The final aim is creating an entire predictive process for a continuous target event, illustrating the ways to correctly identify and define the event, selecting the explanatory variables, analysing the multicollinearity amongst the regressors, models assessment, treatment of the missing values and techniques for the management of large volumes of data.
Who should attend
Statistical analysts, data mining experts, business users; the topics covered focus on the marketing database area, credit risk assessment, default detection and predictive modelling applications in general.
Prerequisites
Basic experience in the use of the SAS language is required as is statistics fundamentals. Basic data analysis experience is recommended.
Course outline
Database creation
- Defining the phenomenon to be analysed (analysis temporal interval)
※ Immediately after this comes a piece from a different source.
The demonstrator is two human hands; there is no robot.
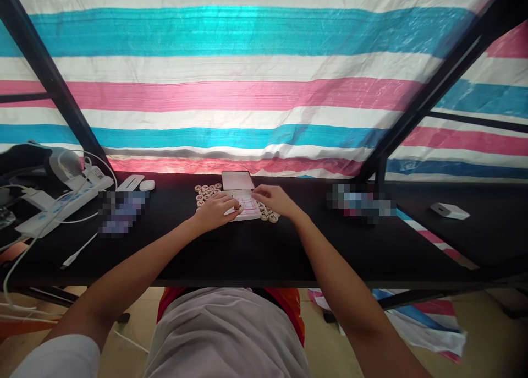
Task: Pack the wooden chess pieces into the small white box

- Identifying data sources
- Customer Table Design and Construction
- TARGET variable creation
- Development sample determination (TRAINING/VALIDATION)
- Features analysis (missing, outlier, etc.)
Multivariate Linear Regression
- Underlying model hypotheses
- Parameter estimates
- Model significance
- Single regressor significance
- Fit diagnostics
- Residue analysis
- Influence analysis
- Variables interaction
- Multicollinearity
- Selection procedures
Duration
The duration of the course is 2 days.